41-) Ve fiy ‘Adin iz erselna aleyhimur riyhal ‘akıym;

Ad’da da... Hani onların üzerine o hayır ve bereketi olmayan rüzgârı (hortum) irsâl etmiştik...

42-) Ma tezeru min şey’in etet aleyhi illâ ce’alethu kerremiym;

Üzerine geldiği hiçbir şeyi ayakta bırakmıyor, onu un ufak kılıyordu!

43-) Ve fiy Semude iz kıyle lehüm temette’u hattâ hıyn;

Semud’da da... Hani onlara: “Bir süreye kadar yararlanın” denilmişti.

44-) Fe ‘atev ‘an emri Rabbihim feehazethümus sa’ıkatu ve hüm yenzurun;

Rablerinin emrine itaattan çıktılar! Bunun üzerine onlar bakıp dururlarken kendilerini yıldırım yakalayıverdi.

45-) Femesteta’u min kıyamin ve ma kânu muntasıriyn;

Ne ayakta kalmaya güçleri yetti ve ne de yardım gördüler!

46-) Ve kavme Nuhın min kabl* innehüm kânu kavmen fasikıyn;

Daha önce de Nuh kavmi... Muhakkak ki onlar inancı bozuk bir toplumdu!

47-) VesSemae beneynaha Bi eydin ve inna lemusi’un;

Semâya (Evren’e ve de beyin kapasitesine) gelince, onu elimizle bina ettik ve muhakkak ki biz genişleticileriz (boyutsal oluşumlarla - varlıklarla - idrakını genişletmek suretiyle, beyindeki kullanılır alanın genişlemesiyle)!

48-) Vel Arda feraşnaha fenı’mel mahidun;

Arzı da (enerji hatları - sinir sistemiyle) döşedik... Ne güzel döşeyenleriz!
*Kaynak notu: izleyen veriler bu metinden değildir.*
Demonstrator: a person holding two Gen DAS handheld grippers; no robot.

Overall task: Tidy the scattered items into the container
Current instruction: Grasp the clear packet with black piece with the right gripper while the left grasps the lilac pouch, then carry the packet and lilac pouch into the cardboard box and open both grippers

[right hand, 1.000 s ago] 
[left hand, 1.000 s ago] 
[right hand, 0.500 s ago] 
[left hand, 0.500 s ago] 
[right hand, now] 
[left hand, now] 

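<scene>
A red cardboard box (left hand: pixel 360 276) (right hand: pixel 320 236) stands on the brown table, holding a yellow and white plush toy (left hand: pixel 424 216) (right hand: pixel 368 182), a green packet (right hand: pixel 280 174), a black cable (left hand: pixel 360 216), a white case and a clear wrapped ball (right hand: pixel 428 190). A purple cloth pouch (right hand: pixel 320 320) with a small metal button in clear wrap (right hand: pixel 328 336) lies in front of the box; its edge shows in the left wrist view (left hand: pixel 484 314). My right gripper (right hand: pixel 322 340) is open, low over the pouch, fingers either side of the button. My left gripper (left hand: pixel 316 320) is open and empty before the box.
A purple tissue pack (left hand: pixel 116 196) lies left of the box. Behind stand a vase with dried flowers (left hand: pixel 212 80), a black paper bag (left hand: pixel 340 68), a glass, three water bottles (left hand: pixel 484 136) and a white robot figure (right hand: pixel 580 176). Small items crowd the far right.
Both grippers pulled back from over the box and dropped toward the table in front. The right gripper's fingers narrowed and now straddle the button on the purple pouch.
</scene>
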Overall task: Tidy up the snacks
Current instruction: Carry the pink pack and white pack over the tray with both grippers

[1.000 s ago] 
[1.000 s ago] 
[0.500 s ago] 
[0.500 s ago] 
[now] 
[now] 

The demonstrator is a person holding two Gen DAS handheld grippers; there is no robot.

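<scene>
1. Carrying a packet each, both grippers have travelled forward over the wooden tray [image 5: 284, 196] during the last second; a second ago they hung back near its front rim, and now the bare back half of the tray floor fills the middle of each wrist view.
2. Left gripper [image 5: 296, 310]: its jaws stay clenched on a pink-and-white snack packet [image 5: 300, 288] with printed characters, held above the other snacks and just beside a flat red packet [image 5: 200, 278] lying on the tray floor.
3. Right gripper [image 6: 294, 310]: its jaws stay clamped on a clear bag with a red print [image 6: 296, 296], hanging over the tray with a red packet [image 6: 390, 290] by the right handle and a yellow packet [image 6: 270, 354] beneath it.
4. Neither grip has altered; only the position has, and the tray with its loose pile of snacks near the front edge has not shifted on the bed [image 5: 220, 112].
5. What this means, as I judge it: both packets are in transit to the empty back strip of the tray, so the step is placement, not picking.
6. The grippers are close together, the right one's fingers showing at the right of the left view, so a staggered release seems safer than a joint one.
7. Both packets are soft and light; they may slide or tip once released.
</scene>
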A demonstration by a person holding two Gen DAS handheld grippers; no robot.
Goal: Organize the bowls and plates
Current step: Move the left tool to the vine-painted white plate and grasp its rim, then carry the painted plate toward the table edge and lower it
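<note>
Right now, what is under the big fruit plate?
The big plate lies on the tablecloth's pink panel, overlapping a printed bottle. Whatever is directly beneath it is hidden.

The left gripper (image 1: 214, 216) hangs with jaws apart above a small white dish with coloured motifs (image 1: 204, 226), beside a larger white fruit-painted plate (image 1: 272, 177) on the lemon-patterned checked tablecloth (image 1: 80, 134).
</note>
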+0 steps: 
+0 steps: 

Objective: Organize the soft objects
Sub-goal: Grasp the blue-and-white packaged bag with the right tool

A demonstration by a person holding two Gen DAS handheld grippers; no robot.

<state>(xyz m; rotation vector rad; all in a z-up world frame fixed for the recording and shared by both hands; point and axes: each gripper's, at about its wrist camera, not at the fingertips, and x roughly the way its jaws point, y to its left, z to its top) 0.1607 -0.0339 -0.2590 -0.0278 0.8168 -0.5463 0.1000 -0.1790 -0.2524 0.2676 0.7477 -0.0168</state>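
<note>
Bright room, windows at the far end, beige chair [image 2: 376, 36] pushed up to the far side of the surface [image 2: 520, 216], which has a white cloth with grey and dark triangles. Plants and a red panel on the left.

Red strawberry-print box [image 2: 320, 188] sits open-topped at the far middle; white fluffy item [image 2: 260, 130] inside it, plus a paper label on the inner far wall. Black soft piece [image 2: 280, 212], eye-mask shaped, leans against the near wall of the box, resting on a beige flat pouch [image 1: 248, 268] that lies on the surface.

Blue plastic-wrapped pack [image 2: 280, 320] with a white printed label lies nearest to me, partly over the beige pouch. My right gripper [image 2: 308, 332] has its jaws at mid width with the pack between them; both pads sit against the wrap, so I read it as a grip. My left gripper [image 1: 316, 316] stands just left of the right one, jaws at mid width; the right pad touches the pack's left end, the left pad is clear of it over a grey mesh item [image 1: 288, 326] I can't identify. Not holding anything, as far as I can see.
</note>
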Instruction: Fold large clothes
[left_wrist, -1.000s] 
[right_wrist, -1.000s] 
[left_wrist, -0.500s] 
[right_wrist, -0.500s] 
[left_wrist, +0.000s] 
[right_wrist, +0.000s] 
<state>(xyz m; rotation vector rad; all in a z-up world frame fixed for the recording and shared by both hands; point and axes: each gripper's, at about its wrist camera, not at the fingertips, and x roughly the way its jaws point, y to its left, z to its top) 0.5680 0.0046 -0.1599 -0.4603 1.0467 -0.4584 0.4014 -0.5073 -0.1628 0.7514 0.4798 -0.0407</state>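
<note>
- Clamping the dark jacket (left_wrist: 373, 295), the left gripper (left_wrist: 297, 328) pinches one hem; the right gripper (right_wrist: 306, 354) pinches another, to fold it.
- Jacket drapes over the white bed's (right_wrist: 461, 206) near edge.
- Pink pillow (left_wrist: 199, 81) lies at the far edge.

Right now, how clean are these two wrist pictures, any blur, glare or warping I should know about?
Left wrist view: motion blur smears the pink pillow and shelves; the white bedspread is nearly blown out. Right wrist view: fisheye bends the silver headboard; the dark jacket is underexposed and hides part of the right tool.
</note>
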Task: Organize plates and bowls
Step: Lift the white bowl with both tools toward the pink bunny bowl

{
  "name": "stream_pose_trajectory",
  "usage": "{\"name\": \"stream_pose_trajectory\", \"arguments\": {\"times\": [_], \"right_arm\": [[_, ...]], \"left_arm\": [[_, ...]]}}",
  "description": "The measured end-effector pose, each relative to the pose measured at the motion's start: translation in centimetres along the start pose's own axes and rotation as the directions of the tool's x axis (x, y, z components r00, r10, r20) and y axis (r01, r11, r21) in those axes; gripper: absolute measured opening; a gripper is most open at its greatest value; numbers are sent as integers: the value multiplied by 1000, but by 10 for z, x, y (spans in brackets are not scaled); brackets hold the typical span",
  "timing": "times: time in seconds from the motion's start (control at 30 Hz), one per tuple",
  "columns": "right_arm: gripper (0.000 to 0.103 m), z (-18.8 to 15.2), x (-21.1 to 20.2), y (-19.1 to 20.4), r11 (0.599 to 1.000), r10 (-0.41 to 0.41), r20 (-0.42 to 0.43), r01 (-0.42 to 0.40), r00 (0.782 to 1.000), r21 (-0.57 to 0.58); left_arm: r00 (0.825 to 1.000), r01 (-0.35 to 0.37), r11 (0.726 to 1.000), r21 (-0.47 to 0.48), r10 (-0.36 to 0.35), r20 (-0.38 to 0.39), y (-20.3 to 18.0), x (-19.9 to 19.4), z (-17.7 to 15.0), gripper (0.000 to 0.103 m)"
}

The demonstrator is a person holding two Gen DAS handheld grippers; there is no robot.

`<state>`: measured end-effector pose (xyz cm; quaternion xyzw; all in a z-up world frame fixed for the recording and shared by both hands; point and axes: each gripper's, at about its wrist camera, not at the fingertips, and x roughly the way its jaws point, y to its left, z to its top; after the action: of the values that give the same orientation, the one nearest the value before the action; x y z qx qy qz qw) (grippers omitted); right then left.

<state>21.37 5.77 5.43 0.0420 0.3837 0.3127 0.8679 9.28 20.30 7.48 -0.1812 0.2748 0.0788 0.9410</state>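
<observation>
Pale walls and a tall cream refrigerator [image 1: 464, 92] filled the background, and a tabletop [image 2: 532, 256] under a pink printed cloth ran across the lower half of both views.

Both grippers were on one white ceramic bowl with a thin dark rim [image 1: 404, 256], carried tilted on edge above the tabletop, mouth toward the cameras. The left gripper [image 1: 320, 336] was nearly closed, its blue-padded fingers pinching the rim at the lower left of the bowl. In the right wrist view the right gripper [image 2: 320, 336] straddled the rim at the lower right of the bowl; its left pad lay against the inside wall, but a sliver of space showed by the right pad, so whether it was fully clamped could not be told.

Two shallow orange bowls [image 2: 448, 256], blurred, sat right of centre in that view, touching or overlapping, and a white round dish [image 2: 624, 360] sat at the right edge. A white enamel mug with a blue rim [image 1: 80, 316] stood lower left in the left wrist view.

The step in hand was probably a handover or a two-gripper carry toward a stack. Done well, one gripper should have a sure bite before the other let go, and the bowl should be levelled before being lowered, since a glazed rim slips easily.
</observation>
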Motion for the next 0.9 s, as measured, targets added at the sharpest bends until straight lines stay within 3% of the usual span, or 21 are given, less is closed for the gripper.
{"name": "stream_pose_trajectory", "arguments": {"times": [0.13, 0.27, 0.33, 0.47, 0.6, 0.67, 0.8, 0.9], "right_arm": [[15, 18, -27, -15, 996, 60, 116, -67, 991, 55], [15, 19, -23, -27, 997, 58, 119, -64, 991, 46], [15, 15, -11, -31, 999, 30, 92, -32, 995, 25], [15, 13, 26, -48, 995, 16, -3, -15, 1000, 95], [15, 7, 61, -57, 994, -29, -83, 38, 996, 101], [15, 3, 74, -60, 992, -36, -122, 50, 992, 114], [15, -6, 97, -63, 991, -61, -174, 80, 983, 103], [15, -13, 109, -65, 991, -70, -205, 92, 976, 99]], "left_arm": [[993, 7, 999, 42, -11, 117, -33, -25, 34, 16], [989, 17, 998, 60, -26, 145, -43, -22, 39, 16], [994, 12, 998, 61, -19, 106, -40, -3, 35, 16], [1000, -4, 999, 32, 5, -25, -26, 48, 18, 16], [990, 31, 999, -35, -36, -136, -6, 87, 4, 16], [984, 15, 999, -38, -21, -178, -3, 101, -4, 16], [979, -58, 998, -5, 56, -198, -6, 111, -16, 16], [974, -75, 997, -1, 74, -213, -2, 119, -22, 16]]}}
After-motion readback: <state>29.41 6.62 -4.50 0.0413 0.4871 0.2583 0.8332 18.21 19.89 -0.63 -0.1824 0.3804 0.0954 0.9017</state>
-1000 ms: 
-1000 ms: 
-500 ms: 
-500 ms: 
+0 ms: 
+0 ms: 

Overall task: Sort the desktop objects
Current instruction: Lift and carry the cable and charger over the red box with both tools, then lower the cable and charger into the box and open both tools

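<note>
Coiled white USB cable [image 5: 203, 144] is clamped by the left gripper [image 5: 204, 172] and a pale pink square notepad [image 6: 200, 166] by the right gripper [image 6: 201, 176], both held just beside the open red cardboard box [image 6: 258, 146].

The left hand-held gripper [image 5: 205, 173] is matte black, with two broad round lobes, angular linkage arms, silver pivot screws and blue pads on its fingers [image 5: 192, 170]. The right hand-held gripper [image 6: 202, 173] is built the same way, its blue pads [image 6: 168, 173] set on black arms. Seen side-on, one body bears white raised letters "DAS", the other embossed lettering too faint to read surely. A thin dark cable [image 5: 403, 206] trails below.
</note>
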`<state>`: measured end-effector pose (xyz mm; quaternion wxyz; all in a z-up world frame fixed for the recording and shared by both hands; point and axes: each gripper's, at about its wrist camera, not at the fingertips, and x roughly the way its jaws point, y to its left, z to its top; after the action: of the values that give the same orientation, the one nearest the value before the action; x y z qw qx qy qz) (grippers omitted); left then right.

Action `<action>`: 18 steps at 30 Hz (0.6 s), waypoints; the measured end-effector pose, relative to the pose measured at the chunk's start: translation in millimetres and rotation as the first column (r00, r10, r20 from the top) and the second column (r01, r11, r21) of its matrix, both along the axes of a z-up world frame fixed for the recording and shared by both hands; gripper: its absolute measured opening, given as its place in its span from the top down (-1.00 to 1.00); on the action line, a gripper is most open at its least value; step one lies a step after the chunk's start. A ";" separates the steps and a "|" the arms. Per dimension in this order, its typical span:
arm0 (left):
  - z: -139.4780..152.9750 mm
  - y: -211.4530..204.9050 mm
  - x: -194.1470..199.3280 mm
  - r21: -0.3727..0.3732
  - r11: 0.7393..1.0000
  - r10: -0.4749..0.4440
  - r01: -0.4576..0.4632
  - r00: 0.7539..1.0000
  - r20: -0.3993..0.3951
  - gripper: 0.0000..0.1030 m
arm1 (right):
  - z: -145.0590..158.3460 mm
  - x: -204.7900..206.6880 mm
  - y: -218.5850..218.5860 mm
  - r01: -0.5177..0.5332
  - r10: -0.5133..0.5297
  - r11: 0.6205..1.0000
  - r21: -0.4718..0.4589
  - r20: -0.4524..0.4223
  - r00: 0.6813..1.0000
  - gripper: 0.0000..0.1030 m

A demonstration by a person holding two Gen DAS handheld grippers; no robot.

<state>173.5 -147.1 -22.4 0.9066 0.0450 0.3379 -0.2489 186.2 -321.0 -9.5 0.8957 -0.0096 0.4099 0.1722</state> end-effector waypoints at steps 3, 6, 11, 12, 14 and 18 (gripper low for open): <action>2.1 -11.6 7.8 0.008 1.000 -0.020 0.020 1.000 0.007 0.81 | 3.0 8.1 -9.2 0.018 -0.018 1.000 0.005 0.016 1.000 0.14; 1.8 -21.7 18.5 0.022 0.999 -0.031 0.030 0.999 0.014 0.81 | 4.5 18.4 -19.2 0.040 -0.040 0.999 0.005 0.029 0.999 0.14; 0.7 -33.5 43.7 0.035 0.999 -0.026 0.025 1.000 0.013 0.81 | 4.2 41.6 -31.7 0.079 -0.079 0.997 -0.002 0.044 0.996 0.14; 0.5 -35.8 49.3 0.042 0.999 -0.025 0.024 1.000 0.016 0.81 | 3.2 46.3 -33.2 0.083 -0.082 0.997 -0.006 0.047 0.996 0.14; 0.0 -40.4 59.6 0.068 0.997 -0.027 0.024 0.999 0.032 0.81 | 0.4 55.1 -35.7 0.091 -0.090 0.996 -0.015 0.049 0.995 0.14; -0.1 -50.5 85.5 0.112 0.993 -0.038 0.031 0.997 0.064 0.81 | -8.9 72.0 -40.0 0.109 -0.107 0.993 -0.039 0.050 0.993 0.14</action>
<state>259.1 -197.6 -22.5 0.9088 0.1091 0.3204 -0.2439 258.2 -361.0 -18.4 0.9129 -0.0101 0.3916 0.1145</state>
49-) Ve min külli şey’in halakna zevceyni leallekum tezekkerun;

Her şeyi iki eşten (pozitif - negatif güç; gen sarmalını oluşturan çiftten) yarattık... Belki hatırlayıp düşünürsünüz diye.

50-) Fefirrû ilAllâh* inniy leküm minhu neziyrun mubiyn;

(Bedensellik dünyanızdan) Allâh’a firar edin! Ben kesinlikle, O’ndan size apaçık bir uyarıcıyım!”

51-) Ve lâ tec’alu meAllâhi ilâhen âhar* inniy leküm minhu neziyrun mubiyn;

“Allâh yanı sıra tanrı oluşturmayın! Ben kesinlikle, O’ndan size apaçık bir uyarıcıyım!”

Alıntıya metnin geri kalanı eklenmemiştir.